REQUIREMENT ->
Would you transcribe the records below from the line with "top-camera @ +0" to the line with "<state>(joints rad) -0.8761", ends included, exactly and with nothing more, leaving the pictures out?

(Stored entries)
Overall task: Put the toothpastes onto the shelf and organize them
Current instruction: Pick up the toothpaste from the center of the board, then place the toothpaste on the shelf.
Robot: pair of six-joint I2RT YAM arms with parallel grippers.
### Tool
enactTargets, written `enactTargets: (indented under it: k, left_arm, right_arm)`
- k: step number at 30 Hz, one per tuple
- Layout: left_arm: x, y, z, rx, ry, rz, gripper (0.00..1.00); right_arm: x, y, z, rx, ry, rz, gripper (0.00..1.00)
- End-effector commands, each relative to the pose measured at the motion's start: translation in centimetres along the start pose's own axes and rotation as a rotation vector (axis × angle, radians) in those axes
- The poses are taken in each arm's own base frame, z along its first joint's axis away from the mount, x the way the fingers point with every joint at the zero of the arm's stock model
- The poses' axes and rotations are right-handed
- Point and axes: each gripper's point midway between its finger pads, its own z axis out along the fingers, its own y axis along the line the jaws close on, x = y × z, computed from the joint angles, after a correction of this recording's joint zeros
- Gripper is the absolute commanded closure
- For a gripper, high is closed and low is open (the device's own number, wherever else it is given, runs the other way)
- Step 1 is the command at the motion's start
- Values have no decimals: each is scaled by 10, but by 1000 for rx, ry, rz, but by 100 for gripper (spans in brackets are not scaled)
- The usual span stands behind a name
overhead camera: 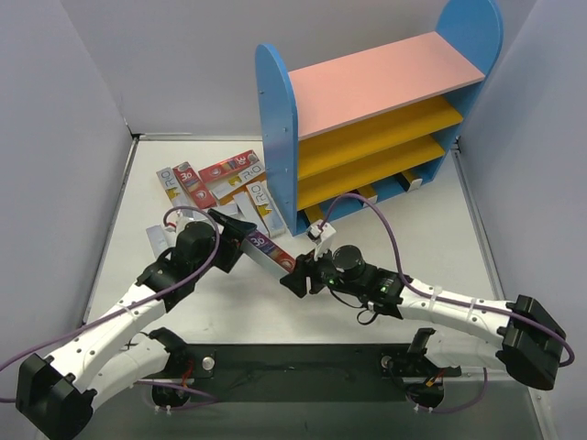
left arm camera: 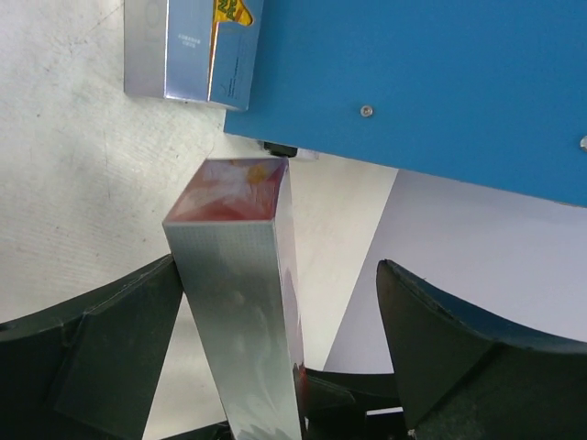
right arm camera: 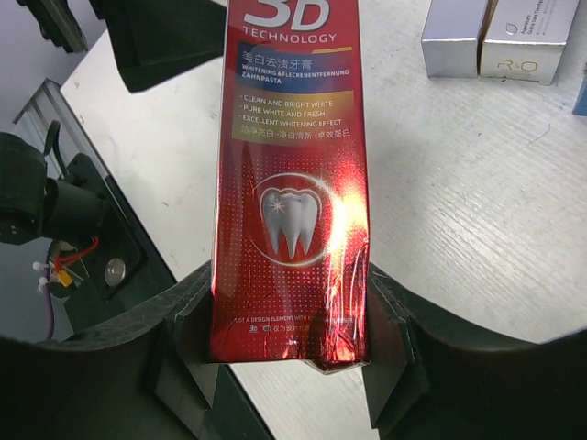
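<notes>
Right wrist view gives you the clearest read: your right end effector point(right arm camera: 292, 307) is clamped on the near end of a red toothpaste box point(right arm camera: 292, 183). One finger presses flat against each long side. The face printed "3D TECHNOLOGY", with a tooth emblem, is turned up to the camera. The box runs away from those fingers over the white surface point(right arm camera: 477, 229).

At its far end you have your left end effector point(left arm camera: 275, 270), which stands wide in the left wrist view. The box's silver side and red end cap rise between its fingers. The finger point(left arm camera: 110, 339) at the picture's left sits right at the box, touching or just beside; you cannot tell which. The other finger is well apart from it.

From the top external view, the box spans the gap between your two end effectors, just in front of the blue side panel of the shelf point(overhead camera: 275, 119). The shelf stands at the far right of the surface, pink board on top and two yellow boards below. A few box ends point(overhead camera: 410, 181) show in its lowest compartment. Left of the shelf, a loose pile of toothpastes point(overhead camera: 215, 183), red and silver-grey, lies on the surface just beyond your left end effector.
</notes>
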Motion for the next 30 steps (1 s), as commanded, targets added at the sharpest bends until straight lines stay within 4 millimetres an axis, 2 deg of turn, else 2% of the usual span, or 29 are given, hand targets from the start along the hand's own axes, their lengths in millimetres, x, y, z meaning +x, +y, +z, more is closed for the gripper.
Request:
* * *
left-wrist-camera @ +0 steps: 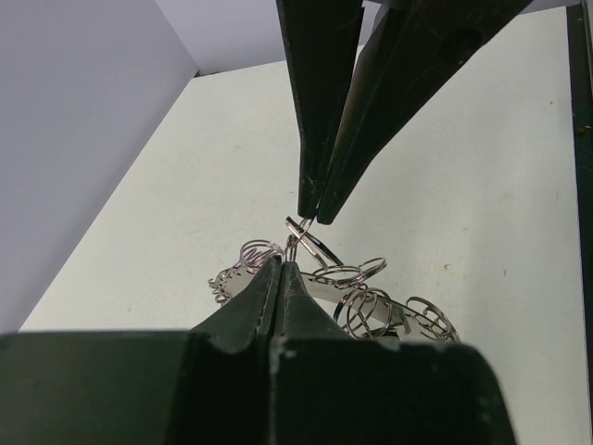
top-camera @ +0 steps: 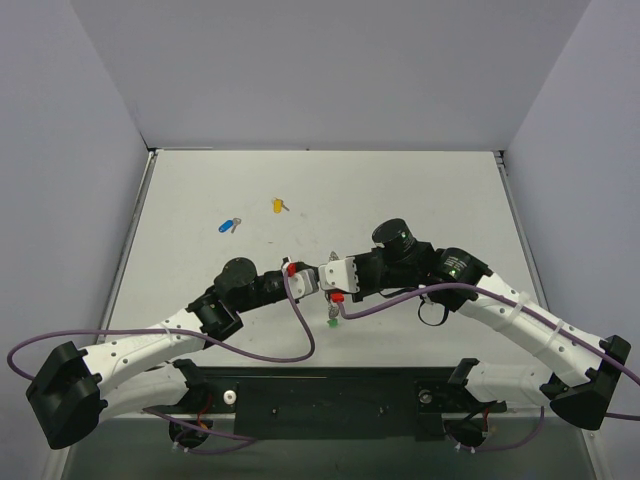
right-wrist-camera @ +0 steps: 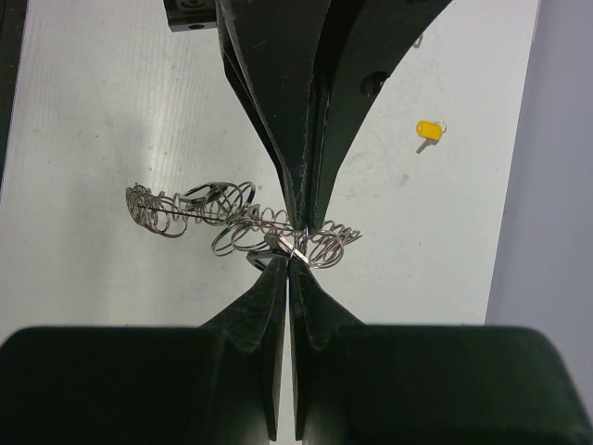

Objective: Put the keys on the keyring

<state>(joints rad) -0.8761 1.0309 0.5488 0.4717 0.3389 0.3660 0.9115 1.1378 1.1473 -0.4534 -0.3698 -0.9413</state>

YOUR SOLUTION ->
top-camera @ +0 steps: 
right-wrist-camera @ +0 steps: 

Objective: Put the keys on the keyring

<state>(joints rad) -0.8761 1.0309 0.5488 0.4717 0.3389 0.3660 0.9115 1.1378 1.1473 -0.4534 -0.3698 -0.9413</state>

This output contains the full answer.